With pictures excluded, output exactly the lines that run from the first line of the data below through the line containing "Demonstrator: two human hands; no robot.".

⁂

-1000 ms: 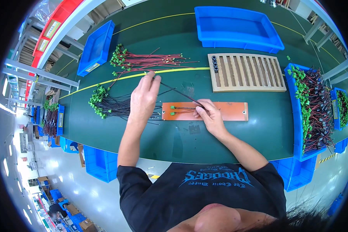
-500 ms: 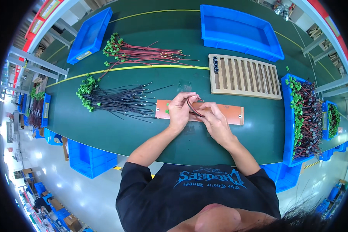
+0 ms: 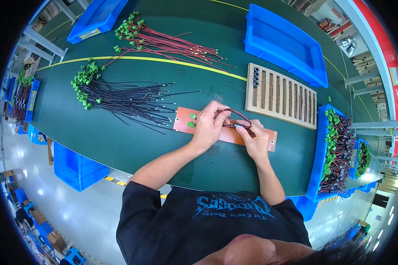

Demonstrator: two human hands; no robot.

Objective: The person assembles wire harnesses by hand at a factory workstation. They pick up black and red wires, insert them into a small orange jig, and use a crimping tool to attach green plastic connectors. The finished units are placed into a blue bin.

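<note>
Over an orange board with a hole at each end, both of my hands are closed on a pair of red and black wires. The wires bow in a loop from one hand to the other. My left hand pinches them near the board's middle. My right hand grips them further right, with a small dark cylinder at its thumb tip. Two green connectors lie on the board, left of my left hand. My fingers hide part of the wires.
Black wires and red wires with green connectors lie to the left. A slotted wooden tray with several dark rings stands to the right, a blue bin behind it. Another blue bin holds wired green connectors.
The wire loop now arches wider between my hands, and the dark cylinder shows at my right thumb. My right fingers have shifted their hold. The whole view has turned slightly.
</note>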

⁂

(ANSWER SECTION)
-1000 ms: 
-500 ms: 
+0 ms: 

Demonstrator: two human hands; no robot.

The output is complete as it stands.